Landwirtschaft und Forstwirtschaft klimaangepasst gestalten

  • Bodenschonende Bewirtschaftung erhält die Wasserspeicherfähigkeit der Böden und begünstigt die ⁠Grundwasserneubildung⁠.
  • Vielfältige Fruchtfolgen, angepasste Kulturen und Agroforstsysteme vermeiden Bodenerosion und erhöhen die ⁠Resilienz⁠ gegenüber ⁠Dürre⁠.
  • Landwirtschaftliches Flächenmanagement um Wasserrückhalt zu fördern und ⁠Abfluss⁠ zu verringern (z.B. durch Key Line Design).
  • Wiedervernässung von Mooren reduziert Treibhausgasemissionen und stärkt die Landschaftsfeuchte.
 

Fördermöglichkeiten für Maßnahmen

Die Notwendigkeit unseren Landschaftswasserhaushalt großflächig an die Klimaveränderungen anzupassen, wurde erkannt und ist Hauptbestandteil der Nationalen Wasserstrategie und des Aktionsprogramms Natürlicher Klimaschutz. Für die Umsetzung von Renaturierungs- und Wasserrückhaltemaßnahmen stehen vielfältige Förderinstrumente zur Verfügung:

 

Fazit: Transformation zur Schwammlandschaft

Die Vision für den Landschaftswasserhaushalt der Zukunft ist eine Schwammlandschaft – eine vielfältige, strukturreiche Landschaft, die Wasser aufnimmt, speichert und langsam wieder abgibt. Ein funktionsfähiger Landschaftswasserhaushalt ist kein Luxus, sondern Grundvoraussetzung für Klimaanpassung, nachhaltige Landwirtschaft, Hochwasserschutz und eine lebenswerte Umwelt. Nur so lassen sich die Herausforderungen des Klimawandels meistern, unsere Gewässer schützen und die biologische Vielfalt bewahren.

Das müssen wir tun:

  • Raum für Flüsse und eigendynamische ⁠Gewässerentwicklung⁠ schaffen.
  • Mehr Wasser in der Fläche halten statt es schnell abzuleiten durch eine angepasste Flächenbewirtschaftung.
  • Synergien zwischen Hochwasser-, Natur- und ⁠Klimaschutz⁠ nutzen.
  • Konsequente Umsetzung bestehender Förderprogramme und Strategien.
  • Kommunen und Regionen durch Beratung und Know-how gezielt unterstützen.

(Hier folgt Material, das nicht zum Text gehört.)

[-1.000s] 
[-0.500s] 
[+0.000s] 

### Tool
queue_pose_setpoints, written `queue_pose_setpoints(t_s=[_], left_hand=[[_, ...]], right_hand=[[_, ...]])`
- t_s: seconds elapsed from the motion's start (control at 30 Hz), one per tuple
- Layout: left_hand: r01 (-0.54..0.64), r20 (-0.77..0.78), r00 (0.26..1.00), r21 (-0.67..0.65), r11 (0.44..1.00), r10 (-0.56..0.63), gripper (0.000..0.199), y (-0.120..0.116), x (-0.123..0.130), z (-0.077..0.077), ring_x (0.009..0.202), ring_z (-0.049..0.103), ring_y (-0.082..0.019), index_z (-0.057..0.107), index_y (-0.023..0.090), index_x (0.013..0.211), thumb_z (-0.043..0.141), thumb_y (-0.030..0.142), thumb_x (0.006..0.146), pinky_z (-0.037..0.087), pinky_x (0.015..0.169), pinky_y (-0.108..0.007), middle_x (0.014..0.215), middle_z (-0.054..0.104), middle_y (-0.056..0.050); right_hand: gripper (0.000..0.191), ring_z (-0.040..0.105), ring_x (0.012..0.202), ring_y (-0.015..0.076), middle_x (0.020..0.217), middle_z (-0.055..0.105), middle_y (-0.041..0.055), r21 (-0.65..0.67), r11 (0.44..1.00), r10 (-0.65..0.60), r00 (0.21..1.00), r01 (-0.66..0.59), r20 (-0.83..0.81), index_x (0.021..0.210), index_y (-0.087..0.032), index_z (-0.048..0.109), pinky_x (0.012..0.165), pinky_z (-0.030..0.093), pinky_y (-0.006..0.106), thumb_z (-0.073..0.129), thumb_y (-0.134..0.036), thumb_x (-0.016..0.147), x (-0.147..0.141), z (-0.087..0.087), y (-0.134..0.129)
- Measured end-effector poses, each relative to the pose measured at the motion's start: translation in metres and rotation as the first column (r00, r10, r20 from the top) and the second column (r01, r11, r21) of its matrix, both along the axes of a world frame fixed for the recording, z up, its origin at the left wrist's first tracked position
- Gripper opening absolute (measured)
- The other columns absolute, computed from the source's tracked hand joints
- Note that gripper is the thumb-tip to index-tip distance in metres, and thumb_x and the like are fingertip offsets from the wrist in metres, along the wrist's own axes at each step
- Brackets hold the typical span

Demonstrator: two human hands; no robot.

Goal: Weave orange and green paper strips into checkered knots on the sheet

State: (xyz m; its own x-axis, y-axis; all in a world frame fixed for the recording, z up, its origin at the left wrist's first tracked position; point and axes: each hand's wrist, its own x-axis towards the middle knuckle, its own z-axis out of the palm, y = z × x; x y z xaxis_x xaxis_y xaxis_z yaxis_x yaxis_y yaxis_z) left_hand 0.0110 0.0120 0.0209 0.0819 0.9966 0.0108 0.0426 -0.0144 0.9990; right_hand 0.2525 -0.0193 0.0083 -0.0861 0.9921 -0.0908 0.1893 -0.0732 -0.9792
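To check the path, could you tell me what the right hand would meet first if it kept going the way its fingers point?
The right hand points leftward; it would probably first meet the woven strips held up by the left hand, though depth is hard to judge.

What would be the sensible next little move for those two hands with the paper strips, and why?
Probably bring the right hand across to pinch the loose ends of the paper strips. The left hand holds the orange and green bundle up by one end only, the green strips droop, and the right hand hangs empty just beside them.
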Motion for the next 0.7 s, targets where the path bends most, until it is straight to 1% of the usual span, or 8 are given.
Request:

Beispiel - Mehr Wasser in der Fläche halten: Die konservierende Bodenbearbeitung bietet gegenüber der konventionellen Landwirtschaft mehrere Vorteile. Durch den Verzicht auf intensive Bodenbearbeitung wie Pflügen wird die Bodenstruktur geschont, was ⁠Erosion⁠ vermindert und die Wasseraufnahme sowie -speicherung verbessert. Zudem bleibt organisches Material wie Pflanzenreste auf der Oberfläche, was die Bodenfruchtbarkeit erhöht und die biologische Aktivität fördert. Dies führt langfristig zu einem stabileren ⁠Ökosystem⁠ im Boden und kann den Bedarf an Düngemitteln und Pflanzenschutzmitteln reduzieren.

Die Zukunft des Wassers liegt in unseren Händen – gestalten wir sie nachhaltig.